▶ _GIVEN DATA_
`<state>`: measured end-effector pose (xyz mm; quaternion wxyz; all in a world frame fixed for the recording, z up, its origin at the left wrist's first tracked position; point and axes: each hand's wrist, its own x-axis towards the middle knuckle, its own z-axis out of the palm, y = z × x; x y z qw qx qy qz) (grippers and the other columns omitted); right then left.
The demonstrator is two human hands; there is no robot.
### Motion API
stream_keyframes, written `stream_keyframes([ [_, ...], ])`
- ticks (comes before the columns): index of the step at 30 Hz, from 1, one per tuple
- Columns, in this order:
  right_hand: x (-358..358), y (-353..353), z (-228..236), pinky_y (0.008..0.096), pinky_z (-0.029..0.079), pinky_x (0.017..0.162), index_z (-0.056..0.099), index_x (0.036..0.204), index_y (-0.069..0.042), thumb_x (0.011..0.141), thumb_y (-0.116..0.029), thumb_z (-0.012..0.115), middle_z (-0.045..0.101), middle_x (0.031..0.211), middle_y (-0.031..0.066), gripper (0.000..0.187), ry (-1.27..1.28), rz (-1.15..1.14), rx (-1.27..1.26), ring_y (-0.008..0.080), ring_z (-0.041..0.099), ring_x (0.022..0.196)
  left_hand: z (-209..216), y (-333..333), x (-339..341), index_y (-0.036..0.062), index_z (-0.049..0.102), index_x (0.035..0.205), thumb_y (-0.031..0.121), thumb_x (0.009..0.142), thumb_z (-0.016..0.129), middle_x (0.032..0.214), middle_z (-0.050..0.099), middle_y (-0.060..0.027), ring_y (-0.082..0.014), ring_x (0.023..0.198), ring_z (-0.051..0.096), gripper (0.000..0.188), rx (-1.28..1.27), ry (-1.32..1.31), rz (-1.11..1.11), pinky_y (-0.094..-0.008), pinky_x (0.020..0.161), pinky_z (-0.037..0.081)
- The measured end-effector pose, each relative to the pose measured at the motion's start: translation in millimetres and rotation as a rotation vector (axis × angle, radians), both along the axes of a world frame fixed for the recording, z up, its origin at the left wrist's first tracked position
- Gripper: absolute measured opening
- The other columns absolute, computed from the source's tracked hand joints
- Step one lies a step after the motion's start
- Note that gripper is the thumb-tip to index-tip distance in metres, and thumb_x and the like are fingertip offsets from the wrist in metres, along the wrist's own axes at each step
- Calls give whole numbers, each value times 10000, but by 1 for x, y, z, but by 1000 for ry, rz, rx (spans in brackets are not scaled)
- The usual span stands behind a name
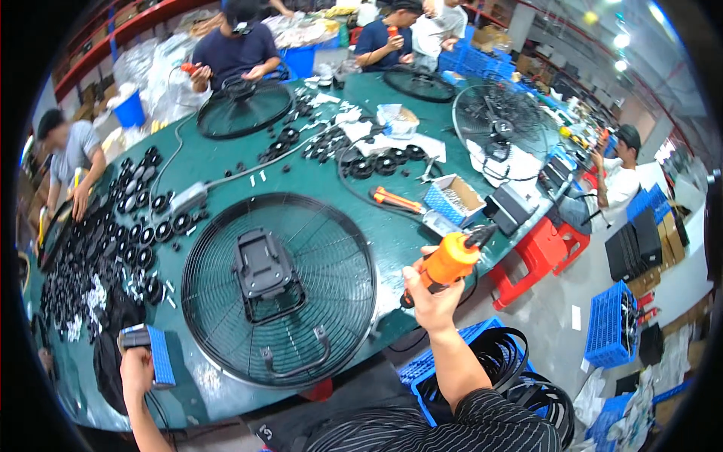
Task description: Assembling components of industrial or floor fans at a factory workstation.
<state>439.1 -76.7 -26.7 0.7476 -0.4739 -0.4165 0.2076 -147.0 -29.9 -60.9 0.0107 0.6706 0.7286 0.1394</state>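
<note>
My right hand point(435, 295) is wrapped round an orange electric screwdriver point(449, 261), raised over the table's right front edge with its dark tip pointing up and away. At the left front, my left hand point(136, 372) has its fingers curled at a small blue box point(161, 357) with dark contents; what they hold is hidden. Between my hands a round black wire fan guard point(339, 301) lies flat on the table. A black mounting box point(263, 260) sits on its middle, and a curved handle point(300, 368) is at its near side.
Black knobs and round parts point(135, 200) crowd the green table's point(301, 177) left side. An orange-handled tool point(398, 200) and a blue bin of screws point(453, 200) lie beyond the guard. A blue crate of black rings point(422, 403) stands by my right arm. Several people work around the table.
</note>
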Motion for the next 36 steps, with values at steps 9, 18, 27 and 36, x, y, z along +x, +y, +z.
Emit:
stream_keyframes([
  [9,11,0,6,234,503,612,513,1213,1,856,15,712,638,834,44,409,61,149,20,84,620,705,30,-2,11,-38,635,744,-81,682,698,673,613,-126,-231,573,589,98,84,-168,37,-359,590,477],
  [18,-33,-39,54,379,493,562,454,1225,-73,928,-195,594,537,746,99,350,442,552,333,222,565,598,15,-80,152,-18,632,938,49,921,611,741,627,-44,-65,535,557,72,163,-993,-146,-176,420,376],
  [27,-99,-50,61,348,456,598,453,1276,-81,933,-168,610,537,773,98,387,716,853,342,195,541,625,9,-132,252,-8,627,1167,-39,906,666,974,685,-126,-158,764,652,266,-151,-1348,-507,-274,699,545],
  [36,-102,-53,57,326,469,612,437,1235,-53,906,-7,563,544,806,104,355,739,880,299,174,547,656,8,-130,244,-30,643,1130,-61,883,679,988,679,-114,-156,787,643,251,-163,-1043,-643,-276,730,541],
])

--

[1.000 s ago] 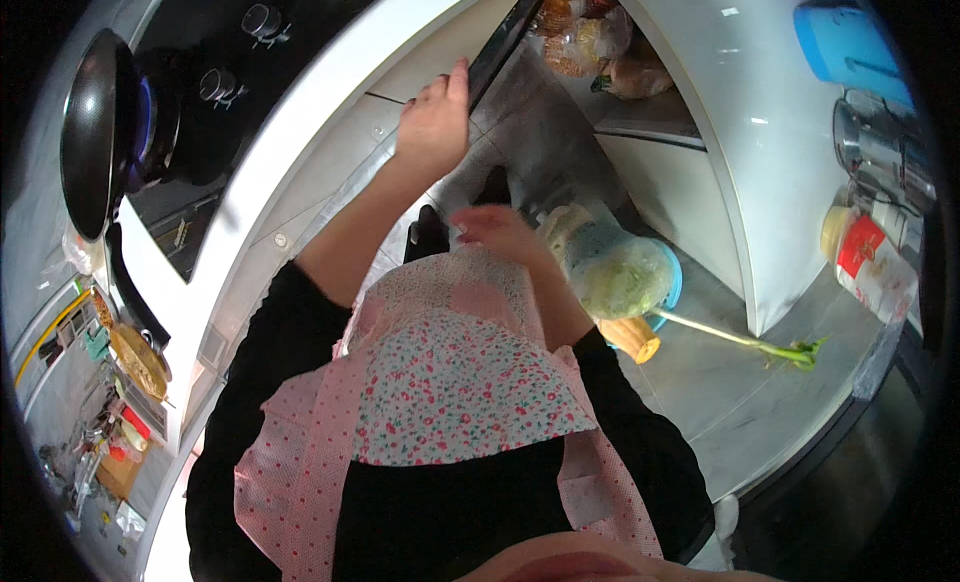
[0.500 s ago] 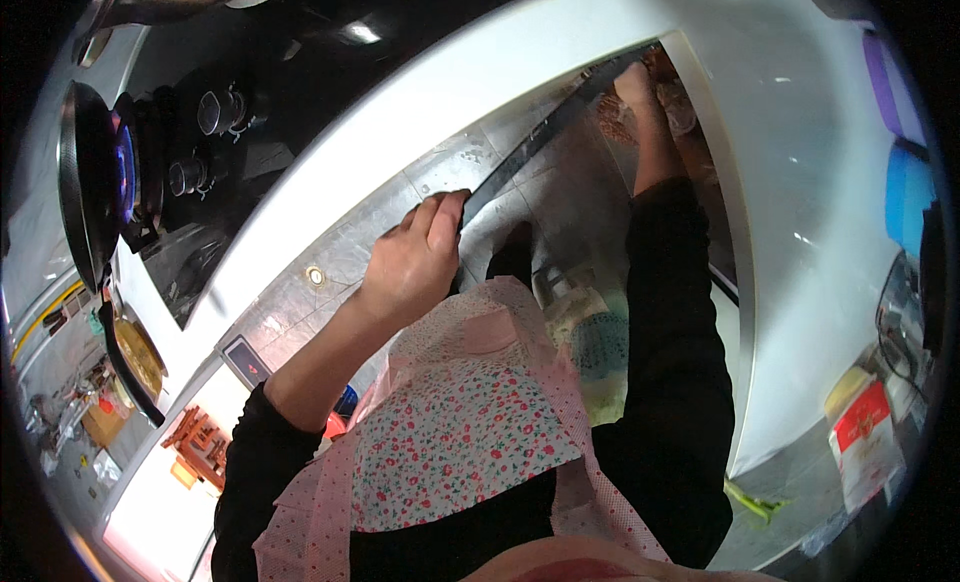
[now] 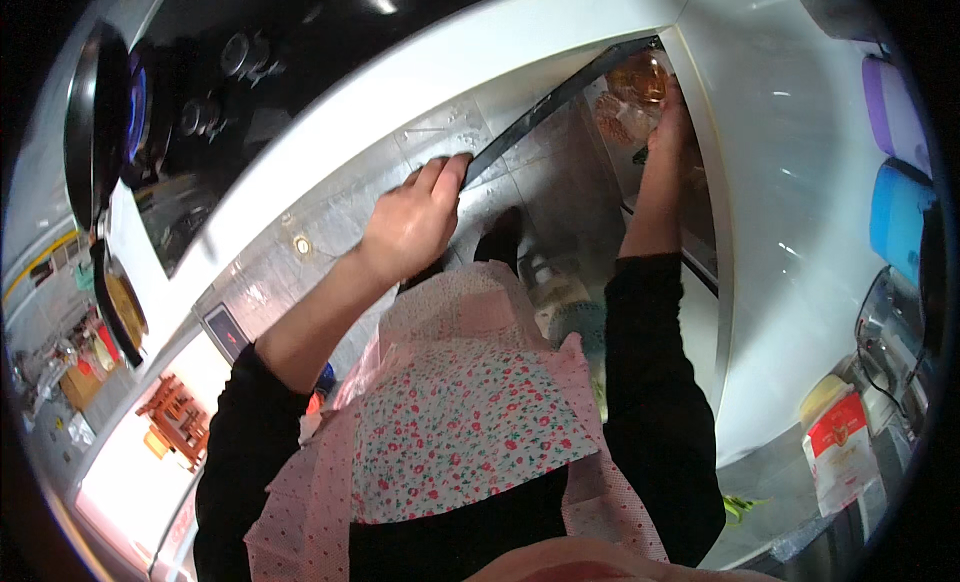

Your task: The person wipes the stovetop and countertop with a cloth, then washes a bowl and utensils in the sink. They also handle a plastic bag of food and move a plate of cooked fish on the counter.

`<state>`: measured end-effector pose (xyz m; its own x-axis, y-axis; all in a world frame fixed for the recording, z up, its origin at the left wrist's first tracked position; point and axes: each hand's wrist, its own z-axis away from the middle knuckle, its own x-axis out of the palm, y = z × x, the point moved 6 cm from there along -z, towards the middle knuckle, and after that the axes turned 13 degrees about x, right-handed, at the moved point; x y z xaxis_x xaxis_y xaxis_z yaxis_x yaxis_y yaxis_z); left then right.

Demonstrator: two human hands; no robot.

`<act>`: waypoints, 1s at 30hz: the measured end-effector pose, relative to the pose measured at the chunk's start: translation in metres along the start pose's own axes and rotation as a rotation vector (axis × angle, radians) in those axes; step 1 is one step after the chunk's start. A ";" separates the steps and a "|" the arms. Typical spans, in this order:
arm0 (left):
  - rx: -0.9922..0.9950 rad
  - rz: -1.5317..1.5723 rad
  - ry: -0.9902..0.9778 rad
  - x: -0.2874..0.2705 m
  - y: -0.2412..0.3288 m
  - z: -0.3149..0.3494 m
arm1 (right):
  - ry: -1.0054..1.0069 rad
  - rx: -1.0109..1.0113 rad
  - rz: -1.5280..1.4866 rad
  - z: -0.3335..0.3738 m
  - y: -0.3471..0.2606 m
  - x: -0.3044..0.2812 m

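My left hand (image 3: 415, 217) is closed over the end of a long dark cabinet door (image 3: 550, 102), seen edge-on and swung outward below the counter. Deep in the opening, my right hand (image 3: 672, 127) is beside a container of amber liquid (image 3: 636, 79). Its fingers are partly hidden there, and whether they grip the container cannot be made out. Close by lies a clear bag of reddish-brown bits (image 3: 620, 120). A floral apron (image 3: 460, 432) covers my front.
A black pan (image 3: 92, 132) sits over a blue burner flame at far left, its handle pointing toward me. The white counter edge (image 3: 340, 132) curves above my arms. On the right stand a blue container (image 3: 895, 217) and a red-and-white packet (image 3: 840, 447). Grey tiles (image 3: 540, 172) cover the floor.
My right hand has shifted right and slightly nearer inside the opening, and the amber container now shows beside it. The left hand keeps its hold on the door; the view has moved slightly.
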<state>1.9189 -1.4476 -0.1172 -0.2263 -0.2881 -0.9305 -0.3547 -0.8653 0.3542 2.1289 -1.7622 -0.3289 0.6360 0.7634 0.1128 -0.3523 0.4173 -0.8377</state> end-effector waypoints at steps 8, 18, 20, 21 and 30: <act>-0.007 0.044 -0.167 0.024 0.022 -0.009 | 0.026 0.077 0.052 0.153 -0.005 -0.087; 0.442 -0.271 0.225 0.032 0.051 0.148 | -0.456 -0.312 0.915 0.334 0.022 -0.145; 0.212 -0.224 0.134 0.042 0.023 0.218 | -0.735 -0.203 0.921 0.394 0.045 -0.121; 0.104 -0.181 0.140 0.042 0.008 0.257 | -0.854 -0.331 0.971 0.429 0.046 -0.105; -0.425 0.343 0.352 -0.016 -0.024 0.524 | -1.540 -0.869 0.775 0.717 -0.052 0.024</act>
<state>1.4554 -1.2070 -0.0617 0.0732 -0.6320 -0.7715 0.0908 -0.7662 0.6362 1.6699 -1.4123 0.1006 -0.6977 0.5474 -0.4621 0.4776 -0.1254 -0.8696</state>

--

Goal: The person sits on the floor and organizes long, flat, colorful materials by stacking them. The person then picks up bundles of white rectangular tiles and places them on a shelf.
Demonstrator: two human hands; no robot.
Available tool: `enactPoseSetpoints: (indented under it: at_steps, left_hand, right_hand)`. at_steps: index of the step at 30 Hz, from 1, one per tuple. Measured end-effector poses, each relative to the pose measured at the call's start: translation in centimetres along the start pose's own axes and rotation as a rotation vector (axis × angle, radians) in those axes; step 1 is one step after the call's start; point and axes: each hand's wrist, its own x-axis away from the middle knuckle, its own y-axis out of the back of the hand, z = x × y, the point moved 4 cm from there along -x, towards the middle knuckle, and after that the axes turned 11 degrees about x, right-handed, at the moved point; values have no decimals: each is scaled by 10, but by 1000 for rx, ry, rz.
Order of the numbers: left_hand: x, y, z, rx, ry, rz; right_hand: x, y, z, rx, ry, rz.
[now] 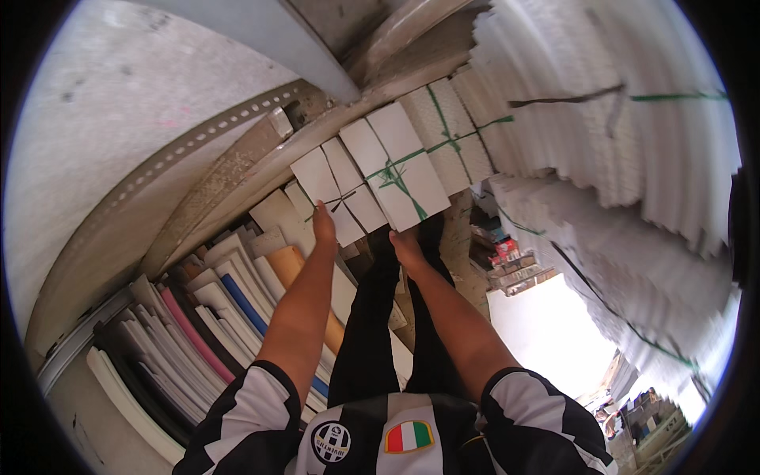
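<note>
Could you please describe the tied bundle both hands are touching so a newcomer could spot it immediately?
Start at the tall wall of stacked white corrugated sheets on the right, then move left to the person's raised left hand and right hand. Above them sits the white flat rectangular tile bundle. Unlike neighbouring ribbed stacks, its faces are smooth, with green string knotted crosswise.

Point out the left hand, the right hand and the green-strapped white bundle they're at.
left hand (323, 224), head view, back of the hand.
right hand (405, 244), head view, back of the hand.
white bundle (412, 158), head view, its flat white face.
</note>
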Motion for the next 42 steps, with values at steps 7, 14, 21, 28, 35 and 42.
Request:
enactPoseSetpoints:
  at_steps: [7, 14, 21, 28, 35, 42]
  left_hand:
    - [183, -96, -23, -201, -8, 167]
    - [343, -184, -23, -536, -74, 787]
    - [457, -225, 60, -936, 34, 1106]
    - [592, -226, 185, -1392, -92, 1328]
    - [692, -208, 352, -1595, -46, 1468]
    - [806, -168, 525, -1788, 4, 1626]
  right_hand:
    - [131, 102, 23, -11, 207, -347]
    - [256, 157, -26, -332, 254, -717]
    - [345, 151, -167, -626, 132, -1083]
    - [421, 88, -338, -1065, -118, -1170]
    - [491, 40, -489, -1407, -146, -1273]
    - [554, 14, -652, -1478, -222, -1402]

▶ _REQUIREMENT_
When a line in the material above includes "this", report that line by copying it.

▶ _EXERCISE RESPONSE_
- Columns, in this order:
`<act>`: waypoints, 1s at 30hz: the measured end-effector pose, relative to the pose measured at the chunk's start: translation in metres along the start pose's own axes and rotation as a rotation vector (axis × angle, radians) in those axes; step 1 is one step after the chunk's start. A ";" separates the steps and a "|" the arms. Typical spans, in this order:

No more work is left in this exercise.